DATA TO PROCESS Block Start

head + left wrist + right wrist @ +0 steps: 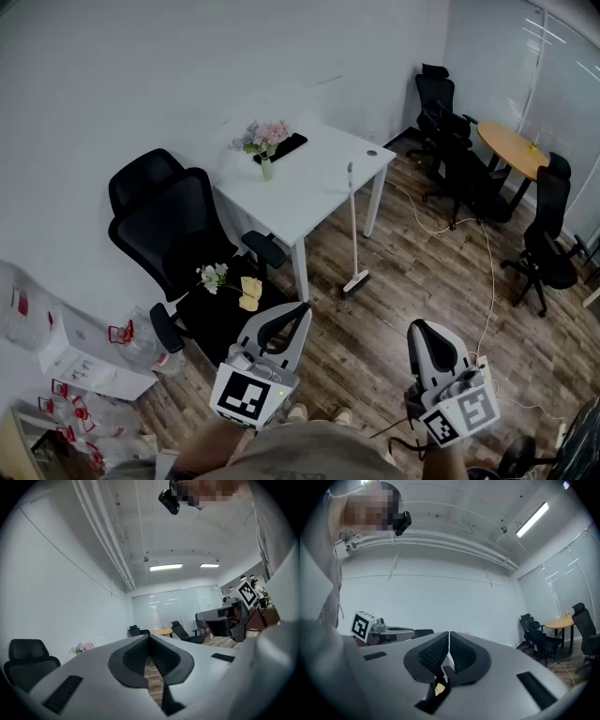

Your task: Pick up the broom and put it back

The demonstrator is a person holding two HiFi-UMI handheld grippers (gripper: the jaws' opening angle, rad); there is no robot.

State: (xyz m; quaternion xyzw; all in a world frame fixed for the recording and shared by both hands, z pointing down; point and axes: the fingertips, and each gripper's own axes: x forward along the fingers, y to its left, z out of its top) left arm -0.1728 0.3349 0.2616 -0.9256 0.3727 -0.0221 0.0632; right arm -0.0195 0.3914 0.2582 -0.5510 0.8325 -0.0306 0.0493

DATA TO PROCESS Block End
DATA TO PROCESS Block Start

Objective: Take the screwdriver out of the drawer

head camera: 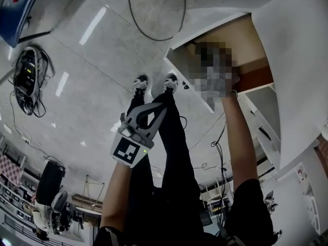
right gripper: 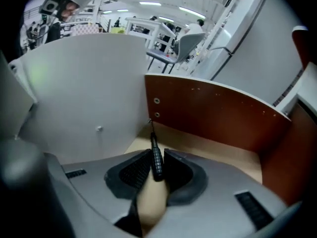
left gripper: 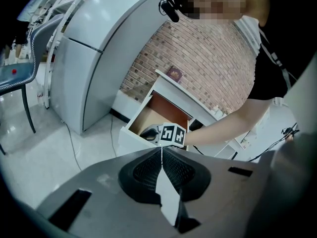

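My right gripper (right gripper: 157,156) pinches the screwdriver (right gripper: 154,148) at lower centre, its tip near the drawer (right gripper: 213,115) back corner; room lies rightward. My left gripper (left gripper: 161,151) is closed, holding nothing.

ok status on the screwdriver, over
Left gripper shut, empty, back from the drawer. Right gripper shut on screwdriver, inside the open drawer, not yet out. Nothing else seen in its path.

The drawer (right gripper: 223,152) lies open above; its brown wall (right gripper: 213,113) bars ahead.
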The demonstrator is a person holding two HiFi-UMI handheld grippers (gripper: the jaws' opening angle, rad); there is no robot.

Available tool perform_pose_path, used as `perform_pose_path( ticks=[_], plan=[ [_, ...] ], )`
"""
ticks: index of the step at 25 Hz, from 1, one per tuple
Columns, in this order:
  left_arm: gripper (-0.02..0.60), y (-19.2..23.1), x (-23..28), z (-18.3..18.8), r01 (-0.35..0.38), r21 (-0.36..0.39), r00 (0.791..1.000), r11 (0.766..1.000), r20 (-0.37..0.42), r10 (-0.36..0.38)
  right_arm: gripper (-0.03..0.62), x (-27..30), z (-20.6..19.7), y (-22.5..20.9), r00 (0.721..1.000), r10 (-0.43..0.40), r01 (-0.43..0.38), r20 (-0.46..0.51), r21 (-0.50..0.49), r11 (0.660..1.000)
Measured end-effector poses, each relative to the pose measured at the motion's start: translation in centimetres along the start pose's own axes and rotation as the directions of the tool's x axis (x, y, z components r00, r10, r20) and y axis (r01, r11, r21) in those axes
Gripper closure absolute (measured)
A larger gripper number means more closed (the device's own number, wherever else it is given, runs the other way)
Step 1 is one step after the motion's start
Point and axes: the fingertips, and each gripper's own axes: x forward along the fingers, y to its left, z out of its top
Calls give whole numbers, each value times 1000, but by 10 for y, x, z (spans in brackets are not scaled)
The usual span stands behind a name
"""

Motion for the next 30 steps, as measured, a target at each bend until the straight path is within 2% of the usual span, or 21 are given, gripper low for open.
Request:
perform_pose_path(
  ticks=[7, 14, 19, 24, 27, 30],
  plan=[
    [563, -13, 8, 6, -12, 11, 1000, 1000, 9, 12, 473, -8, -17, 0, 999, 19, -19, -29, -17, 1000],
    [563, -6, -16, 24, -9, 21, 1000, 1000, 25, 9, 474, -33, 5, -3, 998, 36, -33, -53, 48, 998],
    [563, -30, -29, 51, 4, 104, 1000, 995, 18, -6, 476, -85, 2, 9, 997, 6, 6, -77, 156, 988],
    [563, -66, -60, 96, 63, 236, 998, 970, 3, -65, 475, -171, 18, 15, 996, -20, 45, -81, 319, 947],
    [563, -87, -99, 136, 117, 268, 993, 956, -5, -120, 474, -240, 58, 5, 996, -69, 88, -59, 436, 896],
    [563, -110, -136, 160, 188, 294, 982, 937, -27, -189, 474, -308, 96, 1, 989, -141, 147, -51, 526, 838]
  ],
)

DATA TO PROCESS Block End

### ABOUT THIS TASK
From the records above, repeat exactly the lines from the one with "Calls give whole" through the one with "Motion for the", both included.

### RESPONSE AREA
Calls give whole numbers, each value times 1000, but by 10 for y, x, z (spans in brackets are not scaled)
The usual span stands behind a name
"""

Motion for the next 30 steps, as measured, a target at each bend until the straight path is within 2% of the usual span, or 21 are given, gripper low for open.

Here the exercise is finished.